Abstract
This paper is a comparison study of non-parametric techniques used to estimate risk-neutral densities from option prices. Cross-sectional option prices are first generated using Monte Carlo simulation. Using these simulated options data, risk-neutral densities of the underlying asset are estimated using three different non-parametric methods. The performances of these non-parametric estimation methods are then evaluated by comparing the estimated densities with the theoretical density. Unlike previous comparison studies that use traded options data without knowing the true risk-neutral densities, this study uses simulated option data with known data-generating processes and their corresponding risk-neutral densities, hence giving a real evaluation of the non-parametric estimation methods. This study finds that the kernel regression method yields the best performance, followed by the spline interpolation method and the neural network models.
Acknowledgements
The author would like to thank Pierre Batteau, Felix Goltz, Patrick Navatte, Patrick Rousseau and Patrick Roger for helpful comments and suggestions. Any errors are the responsibility of the author.
Notes
†See Bakshi et al. (Citation1997) and Garcia et al. (Citation2003) for a comprehensive survey of option pricing models.
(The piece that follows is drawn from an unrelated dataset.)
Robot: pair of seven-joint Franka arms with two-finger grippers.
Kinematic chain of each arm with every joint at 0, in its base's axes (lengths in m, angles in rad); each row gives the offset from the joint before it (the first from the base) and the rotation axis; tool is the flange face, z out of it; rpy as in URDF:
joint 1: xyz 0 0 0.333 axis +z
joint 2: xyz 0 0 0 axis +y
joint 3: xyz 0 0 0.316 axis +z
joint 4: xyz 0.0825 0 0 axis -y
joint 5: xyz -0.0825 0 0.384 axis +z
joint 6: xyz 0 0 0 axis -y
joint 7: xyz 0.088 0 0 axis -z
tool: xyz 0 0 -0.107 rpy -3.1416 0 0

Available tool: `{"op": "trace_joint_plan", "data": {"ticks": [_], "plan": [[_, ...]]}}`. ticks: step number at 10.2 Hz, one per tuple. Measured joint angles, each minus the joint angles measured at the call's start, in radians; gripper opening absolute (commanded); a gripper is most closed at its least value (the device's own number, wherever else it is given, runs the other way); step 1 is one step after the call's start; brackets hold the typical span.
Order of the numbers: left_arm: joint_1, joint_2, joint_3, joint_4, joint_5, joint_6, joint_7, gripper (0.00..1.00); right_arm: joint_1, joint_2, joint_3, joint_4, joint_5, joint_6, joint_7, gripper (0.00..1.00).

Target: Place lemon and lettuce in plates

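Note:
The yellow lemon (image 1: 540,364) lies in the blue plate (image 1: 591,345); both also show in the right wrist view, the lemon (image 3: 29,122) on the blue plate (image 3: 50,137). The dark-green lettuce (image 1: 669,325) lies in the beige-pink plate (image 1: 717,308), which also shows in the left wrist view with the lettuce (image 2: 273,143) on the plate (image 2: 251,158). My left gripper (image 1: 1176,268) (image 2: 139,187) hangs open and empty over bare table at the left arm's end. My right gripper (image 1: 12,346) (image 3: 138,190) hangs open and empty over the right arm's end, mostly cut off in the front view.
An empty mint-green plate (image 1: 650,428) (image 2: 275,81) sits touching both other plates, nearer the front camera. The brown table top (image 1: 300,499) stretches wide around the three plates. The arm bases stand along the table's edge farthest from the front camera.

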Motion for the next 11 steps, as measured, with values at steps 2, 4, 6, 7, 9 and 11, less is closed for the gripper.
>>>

†See Cont (Citation1997) and Jackwerth (Citation1999) for a detailed description and review of the parametric methods to estimate RNDs from option prices.
1Studies have shown that option pricing models with stochastic volatility and jumps produce the ‘volatility smile’ as seen in traded options (see Bakshi et al. (Citation1997) for a comprehensive review on such models).
†The personal computer used in the computations in this study has an Intel Core Duo processor 1.66 GHz with 1 Gb RAM.